* **Problem statement**: What is needed is a copy of each line in the listing below that contains "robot".

---------- Record excerpts

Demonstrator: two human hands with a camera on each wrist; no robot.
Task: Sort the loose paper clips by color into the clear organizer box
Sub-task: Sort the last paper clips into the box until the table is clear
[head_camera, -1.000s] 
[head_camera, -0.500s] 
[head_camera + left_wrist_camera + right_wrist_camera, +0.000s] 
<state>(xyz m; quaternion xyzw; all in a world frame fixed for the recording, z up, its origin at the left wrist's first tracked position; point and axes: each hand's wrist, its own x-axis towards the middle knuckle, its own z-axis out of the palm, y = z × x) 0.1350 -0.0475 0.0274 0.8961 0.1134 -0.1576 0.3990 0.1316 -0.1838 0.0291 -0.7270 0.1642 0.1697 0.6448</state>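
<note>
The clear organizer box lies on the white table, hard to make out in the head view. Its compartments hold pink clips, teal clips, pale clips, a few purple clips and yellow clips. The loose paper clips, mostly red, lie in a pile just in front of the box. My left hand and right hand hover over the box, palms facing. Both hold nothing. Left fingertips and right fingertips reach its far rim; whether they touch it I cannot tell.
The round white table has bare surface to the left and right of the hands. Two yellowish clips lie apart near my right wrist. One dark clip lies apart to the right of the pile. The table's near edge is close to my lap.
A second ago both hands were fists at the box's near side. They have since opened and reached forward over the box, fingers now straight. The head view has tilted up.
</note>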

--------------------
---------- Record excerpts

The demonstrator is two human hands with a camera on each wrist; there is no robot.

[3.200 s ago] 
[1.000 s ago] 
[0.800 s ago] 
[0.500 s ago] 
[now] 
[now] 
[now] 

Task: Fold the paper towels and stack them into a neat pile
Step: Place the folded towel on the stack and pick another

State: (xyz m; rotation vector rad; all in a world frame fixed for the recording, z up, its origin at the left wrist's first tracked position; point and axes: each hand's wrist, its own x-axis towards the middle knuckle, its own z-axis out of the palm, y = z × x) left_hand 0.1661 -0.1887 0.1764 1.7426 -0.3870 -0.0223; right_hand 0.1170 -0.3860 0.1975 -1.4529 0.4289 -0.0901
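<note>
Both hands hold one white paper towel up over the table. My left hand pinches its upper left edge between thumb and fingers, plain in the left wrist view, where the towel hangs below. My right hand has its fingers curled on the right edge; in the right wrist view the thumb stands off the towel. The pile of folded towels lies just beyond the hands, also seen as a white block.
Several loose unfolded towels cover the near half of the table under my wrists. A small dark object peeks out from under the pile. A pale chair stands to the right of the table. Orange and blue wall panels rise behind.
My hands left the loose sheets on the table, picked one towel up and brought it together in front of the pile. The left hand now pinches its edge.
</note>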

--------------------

* **Response to this exercise**:
Demonstrator: two human hands with a camera on each wrist; no robot.
The demonstrator is two human hands with a camera on each wrist; there is no robot.

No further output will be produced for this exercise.